TASK OBJECTIVE → When you reach the line that has "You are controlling" in the material below, reproduce it and each line after it exactly, through the last one.

----

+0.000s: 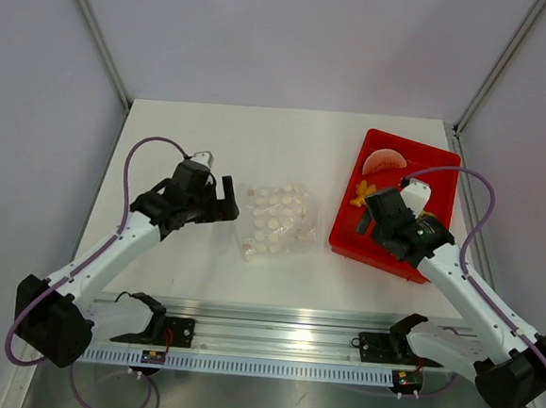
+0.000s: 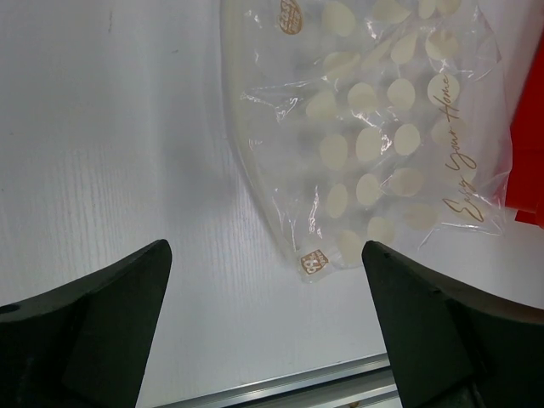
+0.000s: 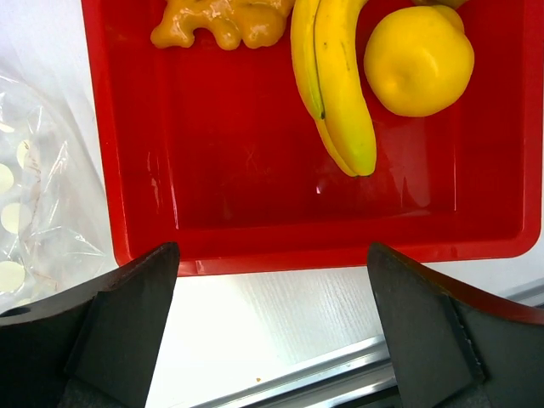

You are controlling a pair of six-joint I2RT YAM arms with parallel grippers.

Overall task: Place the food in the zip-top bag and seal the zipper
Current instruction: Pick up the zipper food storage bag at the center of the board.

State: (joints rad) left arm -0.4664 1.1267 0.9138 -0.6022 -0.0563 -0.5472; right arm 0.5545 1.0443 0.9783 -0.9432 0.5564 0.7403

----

RESULT FOR THIS EXERCISE →
You are controlling a pair of six-joint I2RT YAM arms with parallel grippers.

Overall task: Place the food in the zip-top bag and seal the zipper
Current instruction: Pick up the zipper food storage bag at the center of the board.

State: (joints rad) left arm -0.4664 1.1267 0.9138 -0.6022 -0.0563 -0.5472; right arm 0.5545 1.0443 0.9783 -0.9432 0.5564 0.7403

This answer has been given in full.